- WORK INSTRUCTIONS:
If a line in the listing below includes the word "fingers", pick it out.

*** STUDY MATERIAL ***

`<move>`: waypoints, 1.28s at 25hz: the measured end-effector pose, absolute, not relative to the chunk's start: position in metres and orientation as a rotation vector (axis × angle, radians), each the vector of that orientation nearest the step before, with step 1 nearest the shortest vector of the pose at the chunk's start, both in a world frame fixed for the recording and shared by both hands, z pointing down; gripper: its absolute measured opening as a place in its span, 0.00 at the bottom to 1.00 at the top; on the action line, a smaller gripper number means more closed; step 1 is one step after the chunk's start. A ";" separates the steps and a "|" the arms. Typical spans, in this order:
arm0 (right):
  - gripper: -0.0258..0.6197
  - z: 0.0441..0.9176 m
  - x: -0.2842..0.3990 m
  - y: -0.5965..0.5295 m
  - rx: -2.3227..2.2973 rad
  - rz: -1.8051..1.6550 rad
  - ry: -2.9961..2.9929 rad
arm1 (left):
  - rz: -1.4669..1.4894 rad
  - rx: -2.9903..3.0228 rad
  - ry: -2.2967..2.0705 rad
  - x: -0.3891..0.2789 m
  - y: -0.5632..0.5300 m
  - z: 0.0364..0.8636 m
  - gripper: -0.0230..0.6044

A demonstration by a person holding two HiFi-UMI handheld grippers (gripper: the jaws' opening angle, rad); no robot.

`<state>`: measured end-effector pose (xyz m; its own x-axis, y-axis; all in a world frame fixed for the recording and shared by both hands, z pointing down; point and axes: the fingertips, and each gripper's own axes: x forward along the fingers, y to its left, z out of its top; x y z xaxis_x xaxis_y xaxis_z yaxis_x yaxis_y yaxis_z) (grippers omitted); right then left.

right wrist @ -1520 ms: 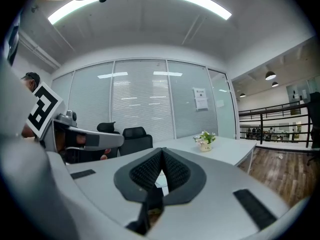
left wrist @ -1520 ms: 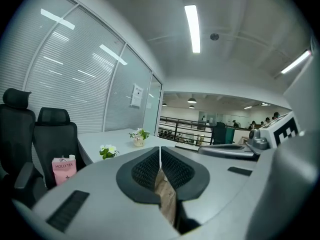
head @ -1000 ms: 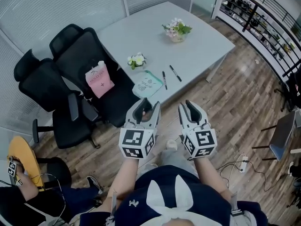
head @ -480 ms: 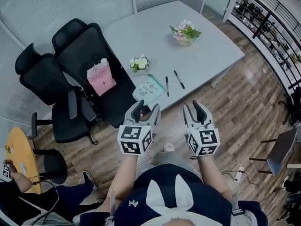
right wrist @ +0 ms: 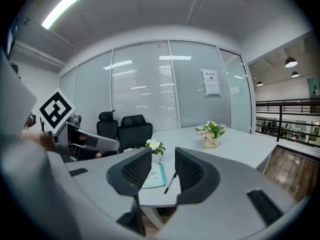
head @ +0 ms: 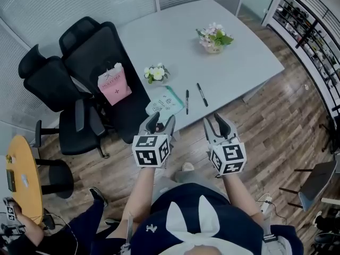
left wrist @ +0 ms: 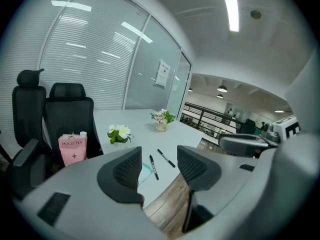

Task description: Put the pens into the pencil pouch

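While nothing is held yet, stage: approach; both tools hang in the air short of the near edge of the desk point(head: 175, 41), and the pens are untouched.
Left side: the left hand-held gripper point(head: 161, 122) has its jaws wide, having just been opening; nothing is between them.
Right side: the right hand-held gripper point(head: 216, 124) has its jaws apart and empty; they too have just been opening.
Pens: the left pen point(head: 187, 101) and the right pen point(head: 202, 94), both black, lie flat near the desk's front edge, close together but not touching.
Pouch: the pencil pouch point(head: 166, 104), pale mint and flat, lies at the front edge with the left pen just beside it; I cannot tell whether its zip is open.
Pen handling: probably light, stiff and smooth, and apt to roll or swivel. Best taken across the barrel near its middle, with the jaws brought low to the desk.
Pouch handling: likely soft and limp, liable to slide and to let its mouth sag shut. Pinching the fabric beside the opening should steady it.
Writing: "MOLLY TEA" reads on the pink paper bag point(left wrist: 73, 149) standing on the office chair point(left wrist: 70, 111). The pouch's print and the wall notice point(left wrist: 162, 74) are too small to read.
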<state>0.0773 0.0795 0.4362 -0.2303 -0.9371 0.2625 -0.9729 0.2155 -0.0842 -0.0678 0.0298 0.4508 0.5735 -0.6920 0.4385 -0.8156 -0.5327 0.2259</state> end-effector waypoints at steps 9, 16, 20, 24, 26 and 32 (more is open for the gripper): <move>0.25 0.449 0.081 0.066 1.755 0.396 -2.375 | 0.429 2.275 -1.195 -0.063 0.020 0.483 0.40; 0.25 0.459 0.084 0.050 1.726 0.435 -2.362 | 0.432 2.205 -1.161 -0.054 -0.006 0.501 0.40; 0.26 0.467 0.086 0.038 1.727 0.476 -2.324 | 0.457 2.142 -1.146 -0.048 -0.031 0.518 0.40; 0.26 0.475 0.089 0.024 1.729 0.523 -2.283 | 0.487 2.058 -1.102 -0.040 -0.056 0.539 0.40; 0.27 0.481 0.091 0.017 1.737 0.546 -2.266 | 0.493 2.015 -1.079 -0.036 -0.066 0.551 0.40; 0.27 0.494 0.093 -0.006 1.758 0.605 -2.235 | 0.517 1.909 -1.006 -0.023 -0.085 0.582 0.39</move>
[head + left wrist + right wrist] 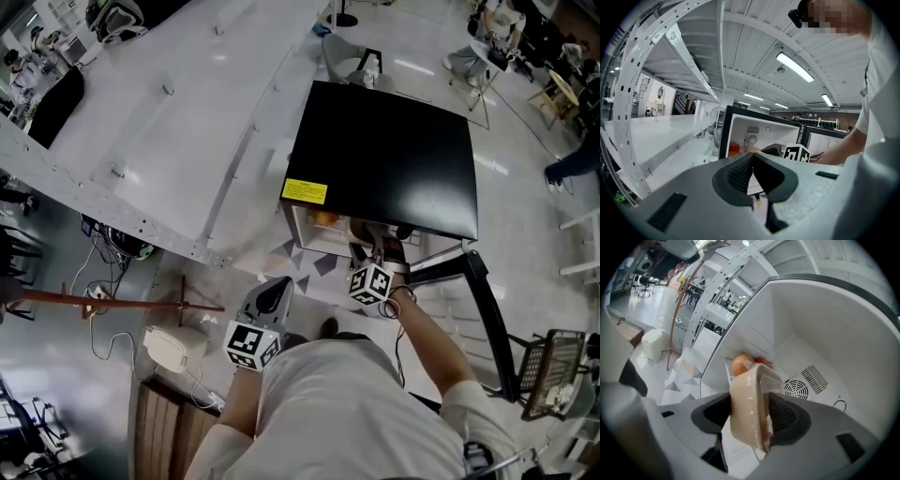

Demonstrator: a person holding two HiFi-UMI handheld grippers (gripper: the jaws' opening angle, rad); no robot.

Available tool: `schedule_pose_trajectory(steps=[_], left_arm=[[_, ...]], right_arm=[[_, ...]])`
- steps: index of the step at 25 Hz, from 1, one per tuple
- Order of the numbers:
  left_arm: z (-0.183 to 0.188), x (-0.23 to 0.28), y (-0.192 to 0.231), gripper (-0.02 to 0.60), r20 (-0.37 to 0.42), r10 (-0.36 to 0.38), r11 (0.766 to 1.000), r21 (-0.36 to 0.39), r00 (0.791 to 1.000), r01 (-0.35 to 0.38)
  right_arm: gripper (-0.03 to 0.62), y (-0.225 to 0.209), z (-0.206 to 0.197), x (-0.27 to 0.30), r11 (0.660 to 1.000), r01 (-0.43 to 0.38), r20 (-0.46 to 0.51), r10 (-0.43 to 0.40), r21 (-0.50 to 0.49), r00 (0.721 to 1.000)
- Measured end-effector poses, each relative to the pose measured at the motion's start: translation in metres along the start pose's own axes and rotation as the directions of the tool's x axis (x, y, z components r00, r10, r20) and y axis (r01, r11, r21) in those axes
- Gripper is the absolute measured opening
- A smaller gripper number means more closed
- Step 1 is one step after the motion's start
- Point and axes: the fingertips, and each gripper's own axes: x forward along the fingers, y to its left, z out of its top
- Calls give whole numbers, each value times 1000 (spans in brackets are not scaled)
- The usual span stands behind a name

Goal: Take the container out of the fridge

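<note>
A small black fridge (384, 159) stands open on the floor, its door (480, 309) swung out to the right. My right gripper (368, 251) reaches into the white interior (820, 338). In the right gripper view a beige plastic container (750, 404) stands on edge between the jaws, and my right gripper (749, 420) is shut on it. Behind it lie an orange fruit (742, 364) and something red (762, 361). My left gripper (274, 292) hangs back outside the fridge (740, 126); in the left gripper view my left gripper (753, 180) is shut and holds nothing.
A long white metal rack (169, 122) runs along the left of the fridge. On the floor sit a white appliance (171, 347) and a wooden pole stand (112, 302). A wire basket (553, 370) is at the right. A fan grille (795, 389) is on the fridge's back wall.
</note>
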Motion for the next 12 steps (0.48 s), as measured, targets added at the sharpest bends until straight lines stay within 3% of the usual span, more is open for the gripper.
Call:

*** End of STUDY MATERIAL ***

- RESPONSE:
`<state>`: measured end-effector pose (xyz m; its own x-axis, y-axis; all in a world frame fixed for the recording and shared by both hands, z pointing down; point and axes: the fingertips, and each gripper's own axes: x forward along the fingers, y to its left, z out of its top; x y z xaxis_x xaxis_y xaxis_z yaxis_x yaxis_y yaxis_z) (grippers omitted); right then left.
- Point and axes: the fingertips, and each gripper's own axes: x forward along the fingers, y to its left, z out of its top

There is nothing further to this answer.